A mutagênese de plasmídeo completo usa um par de iniciadores mutagênicos complementares em um molde de plasmídeo de fita dupla. Uma DNA polimerase de alta fidelidade amplifica o plasmídeo inteiro em uma reação de PCR, e o molde metilado é digerido com DpnI. A reação é transformada em E. coli, onde o DNA circular nicked é reparado. Este método é simples e amplamente usado para introduzir mutações pontuais, inserções e deleções.

Aplicações em Engenharia de Proteínas

A mutagênese sítio-dirigida permite a investigação sistemática das relações estrutura-função de proteínas. A varredura por alanina muta cada resíduo em uma região de interesse para alanina, removendo a cadeia lateral além do carbono beta. A análise das proteínas mutantes revela quais resíduos são importantes para a função. Esta abordagem tem sido usada para mapear sítios ativos de enzimas, identificar resíduos de ligação a ligantes e determinar as contribuições de aminoácidos individuais para a estabilidade proteica.

A mutagênese de cassete substitui um segmento curto do gene por um cassete oligonucleotídico sintético contendo sequências randomizadas. A mutagênese de saturação introduz todas as substituições possíveis de aminoácidos em posições selecionadas, criando bibliotecas que podem ser triadas para função melhorada.

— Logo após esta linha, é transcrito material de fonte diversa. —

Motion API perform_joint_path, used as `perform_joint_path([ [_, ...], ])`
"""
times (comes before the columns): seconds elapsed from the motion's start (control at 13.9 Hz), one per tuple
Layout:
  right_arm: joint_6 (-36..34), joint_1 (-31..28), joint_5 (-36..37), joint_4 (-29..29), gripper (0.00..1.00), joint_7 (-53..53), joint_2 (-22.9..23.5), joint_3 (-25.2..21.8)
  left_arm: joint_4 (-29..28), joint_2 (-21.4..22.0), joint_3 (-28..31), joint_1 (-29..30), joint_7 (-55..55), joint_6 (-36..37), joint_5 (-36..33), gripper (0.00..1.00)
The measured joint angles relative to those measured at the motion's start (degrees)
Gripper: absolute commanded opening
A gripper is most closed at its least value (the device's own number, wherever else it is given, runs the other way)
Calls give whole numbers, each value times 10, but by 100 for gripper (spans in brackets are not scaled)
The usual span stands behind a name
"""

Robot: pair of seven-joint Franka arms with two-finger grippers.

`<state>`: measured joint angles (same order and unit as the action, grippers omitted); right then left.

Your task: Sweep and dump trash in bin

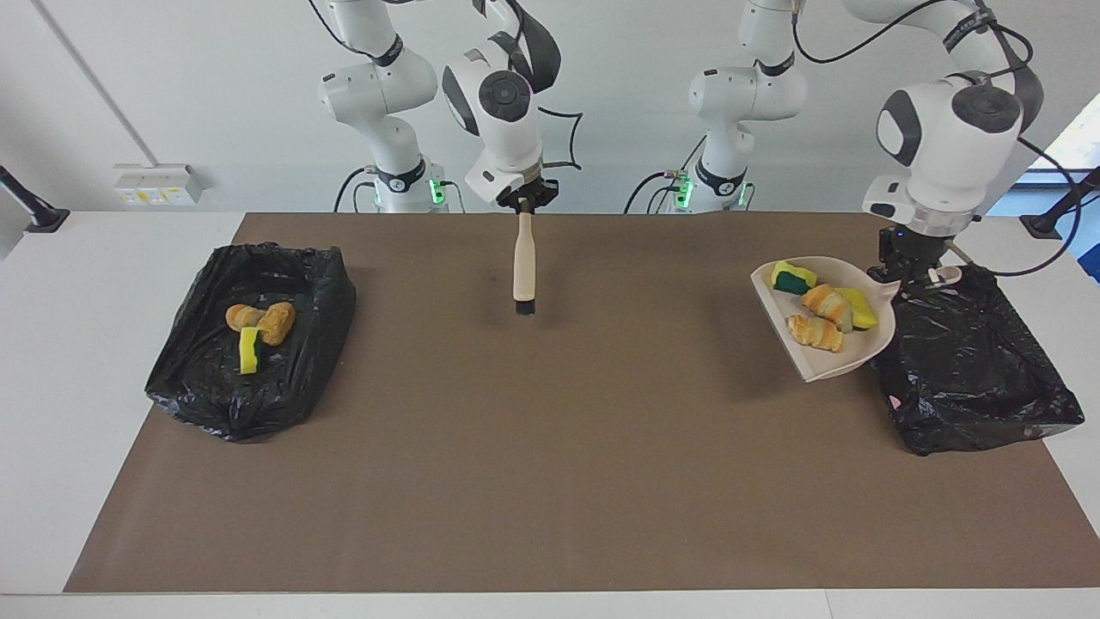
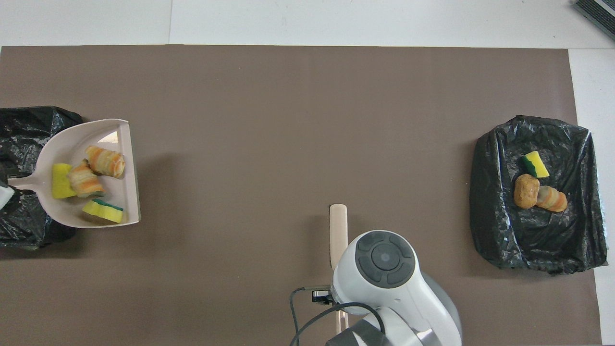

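Note:
My left gripper (image 1: 915,273) is shut on the handle of the beige dustpan (image 1: 825,365), holding it raised and tilted at the edge of the black-bagged bin (image 1: 971,378) at the left arm's end of the table. Several trash pieces (image 1: 816,331) lie in the pan: two striped bread-like pieces, a yellow sponge chunk and a yellow-and-green sponge. The overhead view shows the pan (image 2: 115,132) and its trash (image 2: 103,161) beside that bin (image 2: 24,129). My right gripper (image 1: 524,205) is shut on the beige brush (image 1: 523,266), which hangs bristles down over the mat's middle.
A second black-bagged bin (image 1: 198,378) sits at the right arm's end, holding three pieces (image 1: 258,327): a striped one, a brown one and a yellow-and-green sponge. It also shows in the overhead view (image 2: 528,240). The brown mat (image 1: 550,447) covers the table.

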<state>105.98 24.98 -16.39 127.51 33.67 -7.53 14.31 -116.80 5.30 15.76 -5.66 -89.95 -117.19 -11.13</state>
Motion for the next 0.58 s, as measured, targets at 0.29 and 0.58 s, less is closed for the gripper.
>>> perform_joint_path([
  [0.29, 53, 27, 0, 40, 0, 13, 0, 0, 65, -29, 106, 0, -126, 0, 20, 0],
  [0.58, 91, 34, 0, 76, 0, 13, 0, 0, 162, -115, 193, 1, -239, -3, 51, 0],
])
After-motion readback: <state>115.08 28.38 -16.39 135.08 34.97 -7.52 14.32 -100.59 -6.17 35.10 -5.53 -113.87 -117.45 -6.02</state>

A evolução dirigida combina mutagênese aleatória com seleção ou triagem para gerar proteínas com propriedades aprimoradas, como maior termoestabilidade, especificidade de substrato alterada ou atividade catalítica melhorada.

Modelagem de Doenças

A mutagênese sítio-dirigida é usada para criar modelos animais de doenças genéticas humanas. O sistema CRISPR-Cas9 acelerou enormemente este processo, permitindo a introdução de mutações específicas nos genomas de camundongos, ratos, peixes-zebra e outros organismos. Esses modelos recapitulam fenótipos de doenças humanas e são usados para estudar mecanismos de doença e testar terapias potenciais. Mutações pontuais correspondentes às encontradas em pacientes podem ser introduzidas para estudar correlações genótipo-fenótipo.

Limitações

A mutagênese sítio-dirigida pode produzir resultados inesperados. A mutação pretendida pode afetar o enovelamento da proteína em vez da função específica que está sendo estudada. Mutações podem interromper a estrutura local de maneiras imprevisíveis, e interpretações de fenótipos mutantes devem considerar efeitos indiretos. Experimentos de controle, como expressar proteínas mutantes em níveis de tipo selvagem e confirmar o enovelamento adequado por dicroísmo circular ou outros métodos, são essenciais para interpretação rigorosa.

Mutagênese de Cassete e Síntese Gênica

A síntese gênica moderna permite a produção de sequências de DNA personalizadas a custos decrescentes, possibilitando a geração de grandes números de mutantes sem métodos baseados em PCR. Genes sintéticos podem ser desenhados com códons otimizados, sítios de restrição introduzidos e múltiplas mutações. Bibliotecas combinatórias podem ser geradas pela montagem de oligonucleotídeos sintéticos. Esta abordagem está cada vez mais substituindo a mutagênese sítio-dirigida tradicional para aplicações que requerem muitas variantes, como engenharia de anticorpos ou otimização de vias metabólicas.